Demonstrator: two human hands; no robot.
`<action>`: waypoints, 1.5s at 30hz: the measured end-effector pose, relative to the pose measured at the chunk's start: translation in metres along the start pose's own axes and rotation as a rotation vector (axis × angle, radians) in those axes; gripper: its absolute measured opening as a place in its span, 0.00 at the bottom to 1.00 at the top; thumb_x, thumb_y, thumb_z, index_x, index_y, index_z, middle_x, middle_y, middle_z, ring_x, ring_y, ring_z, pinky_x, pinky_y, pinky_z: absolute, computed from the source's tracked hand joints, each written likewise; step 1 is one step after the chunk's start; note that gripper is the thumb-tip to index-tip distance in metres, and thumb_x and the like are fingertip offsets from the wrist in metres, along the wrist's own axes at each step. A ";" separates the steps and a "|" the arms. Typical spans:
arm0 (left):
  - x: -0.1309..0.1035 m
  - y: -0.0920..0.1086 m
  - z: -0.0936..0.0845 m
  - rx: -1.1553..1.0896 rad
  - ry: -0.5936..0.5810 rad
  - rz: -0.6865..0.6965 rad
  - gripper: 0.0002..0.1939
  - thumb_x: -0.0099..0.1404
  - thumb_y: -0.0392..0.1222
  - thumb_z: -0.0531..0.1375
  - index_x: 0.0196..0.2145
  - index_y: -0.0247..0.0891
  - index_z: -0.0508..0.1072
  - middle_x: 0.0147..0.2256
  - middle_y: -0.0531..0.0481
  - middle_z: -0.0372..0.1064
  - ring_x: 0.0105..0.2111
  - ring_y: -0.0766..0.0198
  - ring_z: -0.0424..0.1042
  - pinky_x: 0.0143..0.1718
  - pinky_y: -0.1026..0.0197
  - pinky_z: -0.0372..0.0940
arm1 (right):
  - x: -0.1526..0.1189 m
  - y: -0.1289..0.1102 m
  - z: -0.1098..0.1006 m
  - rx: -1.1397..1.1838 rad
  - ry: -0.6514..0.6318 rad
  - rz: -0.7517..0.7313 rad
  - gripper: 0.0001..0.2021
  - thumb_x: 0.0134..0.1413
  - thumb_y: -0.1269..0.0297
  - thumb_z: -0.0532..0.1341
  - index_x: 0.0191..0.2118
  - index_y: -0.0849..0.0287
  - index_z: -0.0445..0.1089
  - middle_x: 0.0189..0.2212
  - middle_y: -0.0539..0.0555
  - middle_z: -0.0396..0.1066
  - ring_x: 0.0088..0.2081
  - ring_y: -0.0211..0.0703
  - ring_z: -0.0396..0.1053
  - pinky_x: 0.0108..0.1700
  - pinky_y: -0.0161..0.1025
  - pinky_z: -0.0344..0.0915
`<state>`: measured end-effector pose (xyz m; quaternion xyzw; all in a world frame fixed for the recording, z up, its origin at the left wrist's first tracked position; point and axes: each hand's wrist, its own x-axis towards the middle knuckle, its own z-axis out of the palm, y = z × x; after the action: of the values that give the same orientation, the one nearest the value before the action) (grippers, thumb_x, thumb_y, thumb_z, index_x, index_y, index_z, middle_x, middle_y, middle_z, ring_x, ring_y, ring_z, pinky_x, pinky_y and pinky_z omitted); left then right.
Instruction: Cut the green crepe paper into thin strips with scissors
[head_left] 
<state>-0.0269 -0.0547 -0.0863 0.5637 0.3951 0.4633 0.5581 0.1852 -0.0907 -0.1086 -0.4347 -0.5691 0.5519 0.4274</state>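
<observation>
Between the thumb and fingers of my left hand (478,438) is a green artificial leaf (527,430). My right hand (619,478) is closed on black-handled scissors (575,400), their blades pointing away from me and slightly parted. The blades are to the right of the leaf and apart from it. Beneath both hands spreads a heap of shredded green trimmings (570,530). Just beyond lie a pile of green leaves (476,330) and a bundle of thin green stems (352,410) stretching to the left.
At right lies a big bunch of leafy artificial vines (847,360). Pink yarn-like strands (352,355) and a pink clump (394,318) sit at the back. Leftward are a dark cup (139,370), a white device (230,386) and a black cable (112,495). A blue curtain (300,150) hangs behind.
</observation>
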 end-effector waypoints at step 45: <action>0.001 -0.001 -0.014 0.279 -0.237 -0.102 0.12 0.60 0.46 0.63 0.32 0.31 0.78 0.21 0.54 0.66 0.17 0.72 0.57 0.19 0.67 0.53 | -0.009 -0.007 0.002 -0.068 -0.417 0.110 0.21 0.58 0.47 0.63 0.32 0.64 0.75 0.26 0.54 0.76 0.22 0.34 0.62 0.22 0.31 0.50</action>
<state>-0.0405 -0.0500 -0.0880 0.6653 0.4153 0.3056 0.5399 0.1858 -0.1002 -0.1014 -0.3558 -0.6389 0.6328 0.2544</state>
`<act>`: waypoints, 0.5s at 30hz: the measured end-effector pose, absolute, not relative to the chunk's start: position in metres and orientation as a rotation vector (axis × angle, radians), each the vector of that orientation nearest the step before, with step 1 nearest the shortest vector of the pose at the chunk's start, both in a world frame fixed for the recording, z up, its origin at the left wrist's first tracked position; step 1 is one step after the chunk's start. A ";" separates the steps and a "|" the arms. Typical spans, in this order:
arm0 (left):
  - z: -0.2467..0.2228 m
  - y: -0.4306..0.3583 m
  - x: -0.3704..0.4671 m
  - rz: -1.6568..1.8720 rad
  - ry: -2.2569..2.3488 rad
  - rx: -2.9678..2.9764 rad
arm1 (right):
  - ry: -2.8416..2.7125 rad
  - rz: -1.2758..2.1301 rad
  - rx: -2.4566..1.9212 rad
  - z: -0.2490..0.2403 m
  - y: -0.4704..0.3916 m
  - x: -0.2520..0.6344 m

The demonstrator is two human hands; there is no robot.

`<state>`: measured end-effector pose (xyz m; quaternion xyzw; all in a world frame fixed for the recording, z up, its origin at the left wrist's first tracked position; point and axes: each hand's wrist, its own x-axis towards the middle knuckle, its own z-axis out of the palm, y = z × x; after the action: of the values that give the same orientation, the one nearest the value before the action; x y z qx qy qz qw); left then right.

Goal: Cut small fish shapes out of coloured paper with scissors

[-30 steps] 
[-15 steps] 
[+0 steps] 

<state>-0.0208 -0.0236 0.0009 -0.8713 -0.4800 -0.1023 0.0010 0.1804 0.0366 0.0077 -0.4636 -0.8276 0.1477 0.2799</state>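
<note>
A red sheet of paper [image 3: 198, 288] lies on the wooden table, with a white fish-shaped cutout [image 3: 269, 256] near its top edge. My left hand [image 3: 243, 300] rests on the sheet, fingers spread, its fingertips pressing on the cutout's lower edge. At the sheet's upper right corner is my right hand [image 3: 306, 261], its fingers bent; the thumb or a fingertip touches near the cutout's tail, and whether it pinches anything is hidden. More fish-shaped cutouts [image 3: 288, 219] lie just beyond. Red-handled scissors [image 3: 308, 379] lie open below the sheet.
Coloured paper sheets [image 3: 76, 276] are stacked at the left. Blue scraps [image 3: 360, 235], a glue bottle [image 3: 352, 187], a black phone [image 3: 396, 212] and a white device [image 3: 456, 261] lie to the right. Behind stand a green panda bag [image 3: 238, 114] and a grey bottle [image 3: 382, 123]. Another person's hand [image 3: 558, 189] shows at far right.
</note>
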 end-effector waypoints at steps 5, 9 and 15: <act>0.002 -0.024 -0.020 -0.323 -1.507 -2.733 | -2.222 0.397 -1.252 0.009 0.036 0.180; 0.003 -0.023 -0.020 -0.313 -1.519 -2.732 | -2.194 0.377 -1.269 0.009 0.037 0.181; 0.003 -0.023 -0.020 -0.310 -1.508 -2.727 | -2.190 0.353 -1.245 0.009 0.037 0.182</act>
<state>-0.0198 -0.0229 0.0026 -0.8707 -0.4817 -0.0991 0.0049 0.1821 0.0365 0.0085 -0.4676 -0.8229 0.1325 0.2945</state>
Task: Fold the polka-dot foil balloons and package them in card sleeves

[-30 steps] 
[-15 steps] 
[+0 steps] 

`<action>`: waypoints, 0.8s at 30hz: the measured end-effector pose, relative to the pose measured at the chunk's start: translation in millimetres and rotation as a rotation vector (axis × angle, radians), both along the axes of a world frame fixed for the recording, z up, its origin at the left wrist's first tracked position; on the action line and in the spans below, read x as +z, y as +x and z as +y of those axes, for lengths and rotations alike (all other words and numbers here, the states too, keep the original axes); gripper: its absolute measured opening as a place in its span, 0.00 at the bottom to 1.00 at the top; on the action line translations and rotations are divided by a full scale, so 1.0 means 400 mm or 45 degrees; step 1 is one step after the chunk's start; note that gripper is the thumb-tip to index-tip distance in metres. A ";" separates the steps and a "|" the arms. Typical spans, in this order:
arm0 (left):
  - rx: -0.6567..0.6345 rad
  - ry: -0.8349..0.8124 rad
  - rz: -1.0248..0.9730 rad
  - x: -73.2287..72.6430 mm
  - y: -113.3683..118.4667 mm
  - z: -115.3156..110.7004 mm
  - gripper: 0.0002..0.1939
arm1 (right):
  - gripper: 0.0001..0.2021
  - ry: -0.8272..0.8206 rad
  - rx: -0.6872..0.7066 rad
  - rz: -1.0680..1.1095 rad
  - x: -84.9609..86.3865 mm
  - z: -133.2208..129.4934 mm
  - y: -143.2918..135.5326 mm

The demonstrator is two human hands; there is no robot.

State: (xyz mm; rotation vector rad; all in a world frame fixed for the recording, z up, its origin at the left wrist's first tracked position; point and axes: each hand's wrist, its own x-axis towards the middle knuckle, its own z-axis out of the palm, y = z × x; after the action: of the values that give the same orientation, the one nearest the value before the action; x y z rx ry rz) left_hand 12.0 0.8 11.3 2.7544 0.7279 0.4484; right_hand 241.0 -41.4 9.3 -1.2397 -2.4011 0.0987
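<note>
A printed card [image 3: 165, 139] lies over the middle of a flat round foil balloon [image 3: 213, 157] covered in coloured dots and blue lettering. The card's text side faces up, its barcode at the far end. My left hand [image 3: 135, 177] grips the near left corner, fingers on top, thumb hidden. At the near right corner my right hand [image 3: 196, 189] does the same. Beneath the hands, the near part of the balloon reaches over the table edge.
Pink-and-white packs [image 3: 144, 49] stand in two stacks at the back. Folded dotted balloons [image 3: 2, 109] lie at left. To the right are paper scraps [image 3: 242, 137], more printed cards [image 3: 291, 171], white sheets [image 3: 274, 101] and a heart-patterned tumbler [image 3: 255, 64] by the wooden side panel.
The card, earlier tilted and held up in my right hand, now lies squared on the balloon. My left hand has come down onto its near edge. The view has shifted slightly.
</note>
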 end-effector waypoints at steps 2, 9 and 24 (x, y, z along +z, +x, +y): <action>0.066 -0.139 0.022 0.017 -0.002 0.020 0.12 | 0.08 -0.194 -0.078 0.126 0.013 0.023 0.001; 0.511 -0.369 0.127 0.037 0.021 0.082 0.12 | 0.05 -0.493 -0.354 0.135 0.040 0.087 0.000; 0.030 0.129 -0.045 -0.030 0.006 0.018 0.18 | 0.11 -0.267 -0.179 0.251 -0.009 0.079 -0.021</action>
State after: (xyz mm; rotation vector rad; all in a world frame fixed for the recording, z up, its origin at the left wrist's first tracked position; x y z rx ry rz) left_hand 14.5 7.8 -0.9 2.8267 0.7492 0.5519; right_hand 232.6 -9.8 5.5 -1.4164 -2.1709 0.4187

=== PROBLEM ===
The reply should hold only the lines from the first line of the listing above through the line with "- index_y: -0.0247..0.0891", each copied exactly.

=== RESULT OF THIS TASK ===
Demonstrator: two human hands; no robot.
`<action>`: waypoints, 1.5s at 30hz: the measured end-effector pose, relative to the pose measured at the chunk's start: translation in metres along the start pose's own axes and rotation as a rotation vector (axis × angle, radians) in those axes; gripper: its absolute measured opening as a place in its span, 0.00 at the bottom to 1.00 at the top; thumb_x, thumb_y, thumb_z, index_x, index_y, index_z, middle_x, middle_y, middle_z, ring_x, ring_y, ring_z, pinky_x, pinky_y, pinky_z: absolute, computed from the source's tracked hand joints, each written likewise; step 1 is one step after the chunk's start; note that gripper is the thumb-tip to index-tip distance in metres, and thumb_x and the like are fingertip offsets from the wrist in metres, along the wrist's own axes at each step. A ";" separates the steps and a "|" the arms. Typical spans:
arm0 (left):
  - x: -0.1309..0.1035 m
  - y: -0.0920..0.1086 m
  - z: -0.0936..0.0845 m
  - rx: -1.1553..1.0896 rad
  - ry: -0.5936..0.5810 rad
  - rz: -0.6865..0.6965 rad
  - gripper: 0.0002..0.1939
  - thumb_x: -0.0099..0.1404
  - thumb_y: -0.0392..0.1222
  - thumb_z: -0.0531..0.1375
  - index_x: 0.0196..0.2145
  - index_y: -0.0247..0.0891

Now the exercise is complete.